STONE STREET CAPITAL, INC., Plaintiff-Appellant, v. MICHIGAN BUREAU OF STATE LOTTERY, Defendant-Appellee.

Docket No. 248822.

Decided: September 30, 2004

Before:  BANDSTRA, P.J., and FITZGERALD and HOEKSTRA, JJ. Law Offices of Cunningham & Associates (by Douglas C. Cunningham), Lansing, for the plaintiff. Michael A. Cox, Attorney General, Thomas L. Casey, Solicitor General, and Thomas Quasarano, Assistant Attorney General, for the defendant.

In this action pursuant to Michigan's Freedom of Information Act (FOIA), MCL 15.231 et seq., to compel disclosure of public records and other information by defendant Michigan Bureau of State Lottery, plaintiff Stone Street Capital, Inc., appeals as of right the trial court's order denying its motion for summary disposition, granting summary disposition in favor of defendant, and dismissing plaintiff's complaint with prejudice.   We affirm.

Plaintiff is engaged in the business of purchasing at discount rates lottery prize payments from the assignees of lottery prize winners.   In order to identify individuals that are assignees, plaintiff requested from defendant, pursuant to the FOIA, certain documents that would likely reveal personal information of lottery prize assignees.   Defendant responded by sending to plaintiff numerous documents, including court orders, judgments, letters, disclosure statements, a writ of garnishment, and even an unpublished opinion of this Court, among other things.   However, defendant had redacted from the documents all personal information about prize winners and their assignees.

Plaintiff objected to the redactions within the documents that defendant sent in response to plaintiff's FOIA request and requested that defendant disclose the redacted information.   In response to this request, defendant advised plaintiff that the information redacted is exempt from public disclosure under MCL 432.25(9) and MCL 15.243(1)(d) and (w).  Plaintiff then filed the instant action requesting disclosure of the redacted portions of the documents that pertained to lottery prize assignees.   Defendant answered the complaint and asserted affirmative defenses and demanded that plaintiff answer the affirmative defenses.   After a period of legal maneuvering, the trial court entered an order directing plaintiff to file a response to defendant's affirmative defenses.   However, plaintiff failed to do so.
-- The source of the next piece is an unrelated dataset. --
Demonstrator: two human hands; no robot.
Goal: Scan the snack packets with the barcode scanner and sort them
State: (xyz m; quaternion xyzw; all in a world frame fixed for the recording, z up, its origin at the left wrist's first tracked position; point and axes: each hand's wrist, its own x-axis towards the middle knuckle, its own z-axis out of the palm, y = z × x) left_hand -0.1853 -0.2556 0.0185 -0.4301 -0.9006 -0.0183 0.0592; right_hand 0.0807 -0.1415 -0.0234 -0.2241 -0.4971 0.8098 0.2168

Instead, almost one year later, plaintiff moved for summary disposition under MCR 2.116(C)(10), arguing that the majority of the redacted information was not exempt.   In response to this motion, defendant filed a brief in opposition and also sought judgment in its favor under MCR 2.116(I)(2), arguing that because plaintiff failed to file a response to defendant's affirmative defenses, they were admitted.   After hearing arguments, the trial court concluded that the affirmative defenses were admitted and that defendant did not violate the FOIA. Accordingly, the trial court granted summary disposition in favor of defendant pursuant to MCR 2.116(I)(2) and dismissed the complaint with prejudice.   This appeal ensued.

On appeal, plaintiff argues, in essence, that the trial court erred in determining that defendant did not violate the FOIA because the redacted information is not subject to exemption under the FOIA, and thus the trial court erred in granting summary disposition in favor of defendant.   We disagree.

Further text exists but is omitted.